* **Required action**
Return the lines below exactly, please, from the one containing "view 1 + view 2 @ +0" through the last one, both included, and leave out any pictures.
= = = =
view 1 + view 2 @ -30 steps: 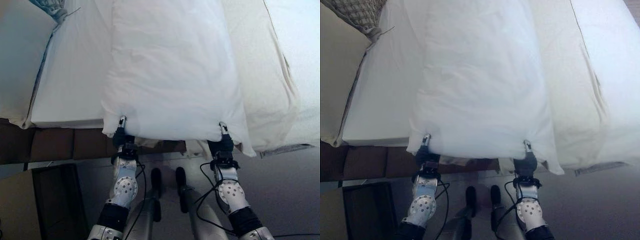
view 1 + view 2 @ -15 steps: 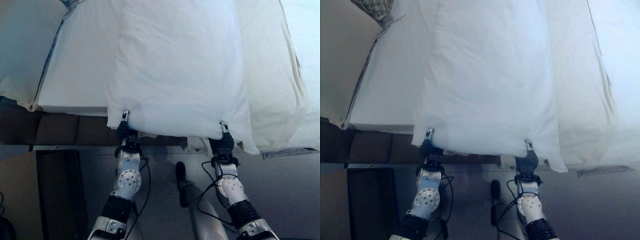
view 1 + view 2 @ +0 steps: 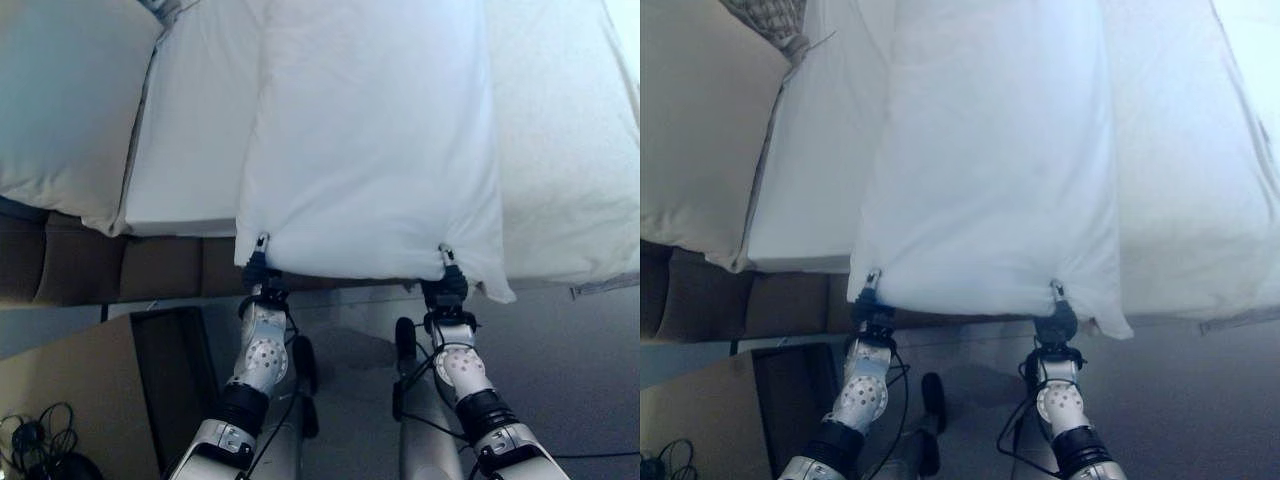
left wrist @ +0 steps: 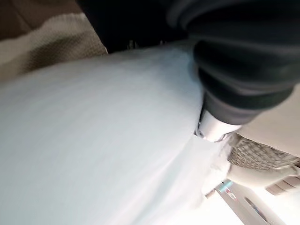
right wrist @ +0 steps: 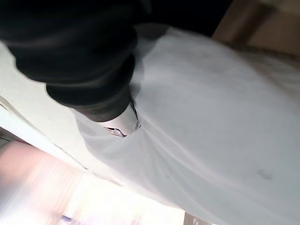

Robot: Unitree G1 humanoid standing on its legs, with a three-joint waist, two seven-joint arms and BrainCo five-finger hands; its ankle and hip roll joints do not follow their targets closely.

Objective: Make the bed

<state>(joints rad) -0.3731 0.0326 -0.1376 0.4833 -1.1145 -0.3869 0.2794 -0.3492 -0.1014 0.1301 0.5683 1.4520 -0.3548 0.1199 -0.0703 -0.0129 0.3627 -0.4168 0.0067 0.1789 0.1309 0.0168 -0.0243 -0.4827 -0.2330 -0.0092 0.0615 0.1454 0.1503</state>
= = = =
* **Response box**
view 1 + view 2 @ +0 steps: 
left wrist @ +0 steps: 
right wrist @ +0 steps: 

Robot: Unitree G1 humanoid standing on its legs, with a three-joint waist, two seven-joint arms and BrainCo five-finger hands; its ankle and hip roll joints do not follow their targets closely.

Objective: Make the bed

<state>(joints rad) -0.3731 0.0326 -0.1376 0.4833 -1.1145 -0.3869 0.2794 -0.3492 -0.1014 0.1301 0.5683 1.4520 -0.3548 0.1199 -0.0703 -0.0129 0.3627 -0.4168 0.0067 0.1789 0.1309 0.0168 -0.0243 -0.4827 -0.2330 -0.0092 0.0615 0.1454 0.1503</state>

The answer requires no additions.